GAL de Miguel Courtois (2006)
Alors au sommet, Garcia décide de se réinventer en acteur de drames intenses. En Espagne. D’abord avec un film de Carlos Saura, suivi de ce thriller sur le terrorisme basque.
"A un moment donné, j’ai ressenti le besoin de me remettre en question et surtout de faire du cinéma d’auteur. Pourquoi en Espagne ? Parce qu’il n’y avait que des coups à prendre et que j’aime trop les défis. Là-bas, personne ne me connaissait, je ne maitrisais pas bien la langue et je changeais de registre. Le cinéma d’auteur français est axé sur l’intime - des personnages neutres, les soucis du quotidien, des drames sociaux. C’est bien hein… mais sur ce terrain, j’avais rien à apporter d’original. Moi, j’avais besoin d’histoires vraies, d’histoires de chair et de sang. J’ai fait Le 7ème jour, de Saura, adapté d’un fait divers, puis GAL une autre histoire vraie : les gens dont on parlait étaient encore vivants et se baladaient dans les rues avec un flingue à la main. Le producteur du film a fait la promo suivi par trois types en armes. C’était chaud mais quel pied !"
Sa majesté Minor de Jean-Jacques Annaud (2006)
José Garcia joue un personnage 50% homme, 50% cochon pour un résultat 100% échec. A base de culte païen, de mythologie et de gaudriole, cette fable politique où pointent des phallus reste un objet de cinéma totalement autre.
"La plus grande expérience cinéma de ma vie. On ne peut pas se préparer à ce genre de rôle. Jamais. Plus jeune, quand j’avais découvert La Guerre du feu, je m’étais dit que les acteurs du film avaient dû horriblement souffrir. Et à la fin de Minor, Jean-Jacques m’avait confié que j’avais plus morflé qu’eux (rires). Je courais pieds nus sur des ronces ou des coquillages tranchants. Il y avait les animaux, ma cape de 18 kilos … je pensais tous les jours que j’allais finir sur une civière. Rajoutez le texte, l’éloquence du personnage… c’était dingue ! Et puis, après, le four. J’ai tout de suite compris que les critiques avaient envie de se faire Annaud. Mais pas de problèmes : j’adore perdre avec panache et j’adore défendre un film avec un metteur en scène, bec et ongle.
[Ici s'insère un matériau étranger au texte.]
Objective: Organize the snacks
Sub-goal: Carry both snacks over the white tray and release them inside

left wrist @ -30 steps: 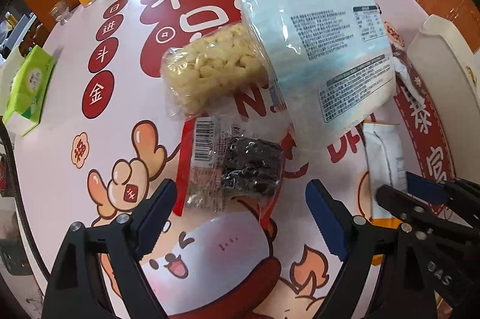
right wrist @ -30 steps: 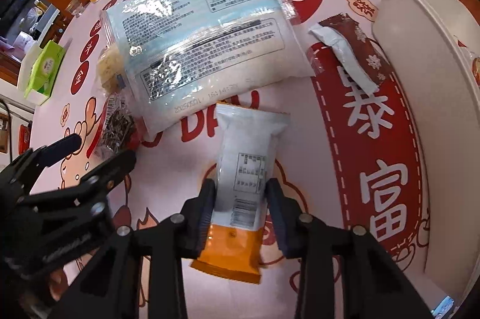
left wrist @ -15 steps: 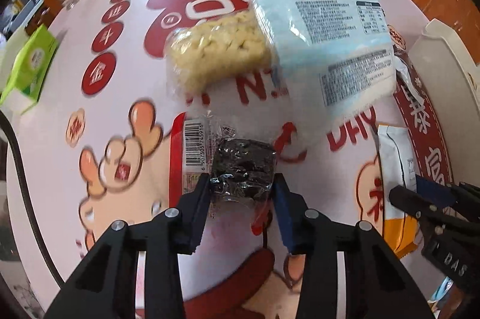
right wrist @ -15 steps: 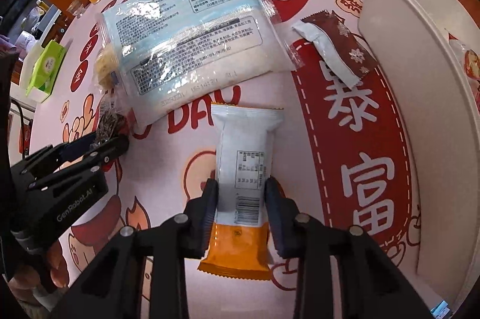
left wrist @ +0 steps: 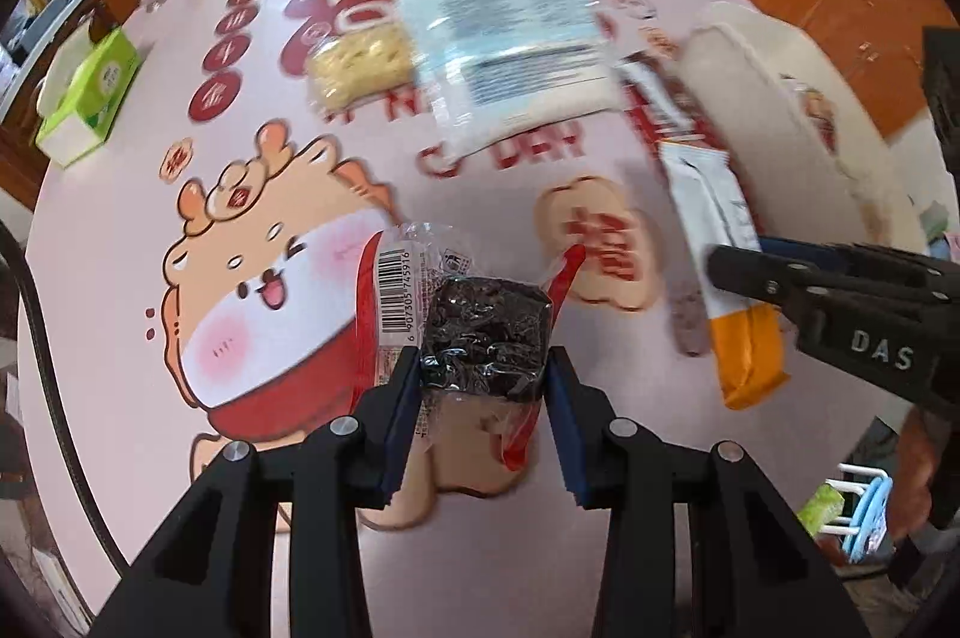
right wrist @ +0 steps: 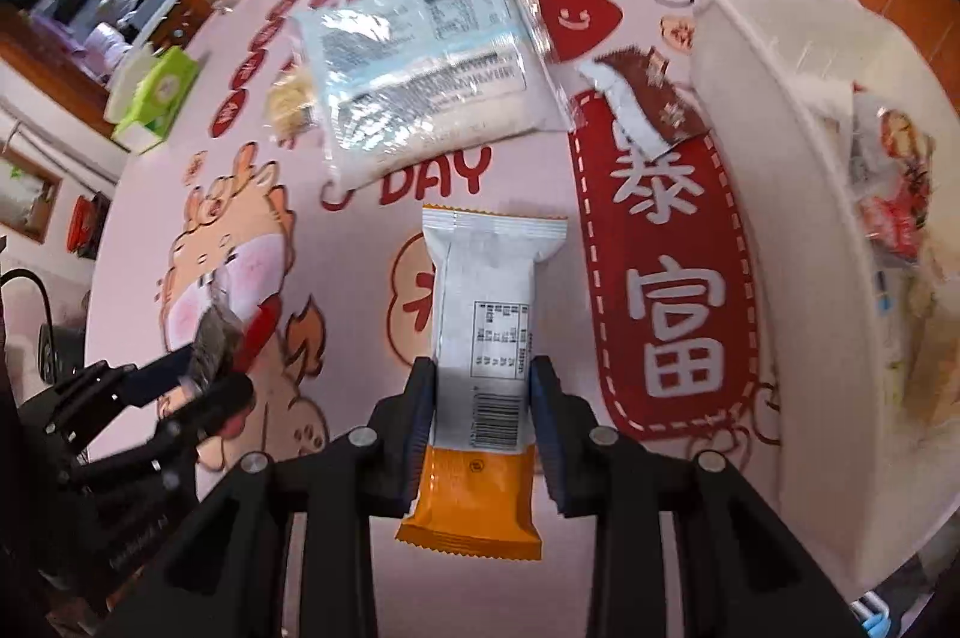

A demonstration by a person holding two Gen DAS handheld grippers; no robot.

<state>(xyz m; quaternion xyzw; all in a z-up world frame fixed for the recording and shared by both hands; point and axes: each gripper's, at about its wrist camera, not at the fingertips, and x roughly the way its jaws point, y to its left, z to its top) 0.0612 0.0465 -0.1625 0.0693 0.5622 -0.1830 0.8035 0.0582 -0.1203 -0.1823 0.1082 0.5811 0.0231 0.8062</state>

La promo a été dure, mais j’ai aimé dialoguer avec les critiques."
Madame Hyde de Serge Bozon (2016)
Dans cette relecture facétieuse de Dr Jekyll et Mr Hyde, José Garcia intègre l’univers ciselé, trivial mais très particulier de Serge Bozon. L’occasion de croiser le fer avec Huppert (une professeure aux étranges pouvoirs) dont il joue le mari.
"Quand j’ai rencontré Serge Bozon je lui ai dit : 'franchement, je comprends rien à ce que t’as écrit." Des amis m’ont expliqué des trucs parce que c’était très compliqué et très éloigné de mes références. Mais j’ai aussi précisé : 'si t’arrives à me guider et que tu es sûr que je peux te donner ce que tu veux, alors on y va'. Et ça c’est super bien passé. Travailler avec Romain Duris et Isabelle Huppert a été très stimulant. On pense qu’on est à l’opposé Isabelle et moi, mais on a cette même envie de jouer. On se complétait sans rien dire. Je ne comprenais pas beaucoup le film, mais je savais ce que je pouvais faire de mon personnage et il y avait le plaisir de jouer d’Isabelle. C’est jubilatoire, elle a un niveau d’exigence fabuleux qui procure une excitation particulière. Quelle actrice !"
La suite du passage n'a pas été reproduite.